There was significant increase in reserve money since June this year from ZWL$3.6bn to ZWL$7bn in November, meaning a doubling of reserve money would lead to a 100% depreciation of the exchange rate since econometric analysis show that there is a relationship between money supply growth and exchange rate depreciation.

The economist Brians Muchemwa pointed a rather sombre outlook. He indicated the austerity measures have failed to resolve the economic crisis.

“[Mthuli Ncube] realised that it was losing sense, not making sense than reality,” Muchemwa said.

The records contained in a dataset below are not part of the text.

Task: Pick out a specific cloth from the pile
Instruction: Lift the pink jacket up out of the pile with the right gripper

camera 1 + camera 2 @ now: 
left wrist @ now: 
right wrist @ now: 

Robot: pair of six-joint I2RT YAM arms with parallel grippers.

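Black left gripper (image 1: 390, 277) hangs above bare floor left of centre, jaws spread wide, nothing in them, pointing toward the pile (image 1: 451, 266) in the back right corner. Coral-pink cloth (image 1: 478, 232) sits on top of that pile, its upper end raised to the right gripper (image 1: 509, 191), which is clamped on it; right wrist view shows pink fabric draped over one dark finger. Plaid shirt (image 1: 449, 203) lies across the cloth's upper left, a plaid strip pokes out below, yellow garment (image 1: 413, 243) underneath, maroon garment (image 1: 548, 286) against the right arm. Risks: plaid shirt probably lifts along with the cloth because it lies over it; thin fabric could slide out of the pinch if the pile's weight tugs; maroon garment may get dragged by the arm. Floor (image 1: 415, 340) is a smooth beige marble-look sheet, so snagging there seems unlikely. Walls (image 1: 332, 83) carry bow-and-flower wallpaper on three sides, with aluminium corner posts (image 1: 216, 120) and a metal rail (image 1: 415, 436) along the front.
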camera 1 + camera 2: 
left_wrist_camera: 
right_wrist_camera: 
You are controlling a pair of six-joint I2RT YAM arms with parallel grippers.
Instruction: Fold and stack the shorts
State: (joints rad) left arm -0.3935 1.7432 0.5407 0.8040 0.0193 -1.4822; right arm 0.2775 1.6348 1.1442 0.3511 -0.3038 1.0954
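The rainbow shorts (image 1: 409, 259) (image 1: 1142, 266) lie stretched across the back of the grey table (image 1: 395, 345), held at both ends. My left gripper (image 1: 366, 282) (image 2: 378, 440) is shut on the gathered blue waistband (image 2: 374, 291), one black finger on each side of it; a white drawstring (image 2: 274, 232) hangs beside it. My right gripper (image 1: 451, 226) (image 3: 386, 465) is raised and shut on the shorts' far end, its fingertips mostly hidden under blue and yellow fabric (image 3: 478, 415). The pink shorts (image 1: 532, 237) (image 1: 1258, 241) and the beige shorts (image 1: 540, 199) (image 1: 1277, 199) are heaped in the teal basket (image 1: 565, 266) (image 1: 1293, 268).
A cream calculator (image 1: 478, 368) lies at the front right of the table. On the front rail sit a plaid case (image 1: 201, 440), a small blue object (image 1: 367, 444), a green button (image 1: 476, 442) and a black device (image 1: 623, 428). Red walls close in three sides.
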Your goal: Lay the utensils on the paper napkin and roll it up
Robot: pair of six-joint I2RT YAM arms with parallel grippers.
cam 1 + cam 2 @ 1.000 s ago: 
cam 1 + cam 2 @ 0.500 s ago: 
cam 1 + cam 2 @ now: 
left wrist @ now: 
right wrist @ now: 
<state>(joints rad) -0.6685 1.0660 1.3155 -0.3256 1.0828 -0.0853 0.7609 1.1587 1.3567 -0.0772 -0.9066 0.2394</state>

“It’s more of political pressure. He failed to manage the economic growth target. The target was to have a growth of 3%, now we expect a contraction of 6.5%. He was targeting an inflation of about 5% by year-end. Now, the October figures was 38.75%. It’s expected to be more than that by year-end. Policy makers have failed to manage expenditure. We love to promise good things, trying to impress. But he has failed.”

Moses Chundu, another economist said the freeze was a sign that the “government is not in control of this voyage. Stagflation is closest to describing our situation. It’s difficult to deal with. It’s a stubborn animal to deal with,”Chundu said.

Cain Mathema, the acting Industry and Commerce Minister, expects a significant weakening of the economy.

“Manufacturing capacity is expected to fall further to 40% by year-end. Companies are subjected to a plethora of challenges, including foreign currency shortages and power cuts. Some have downsized operations and some have closed,” Matema said.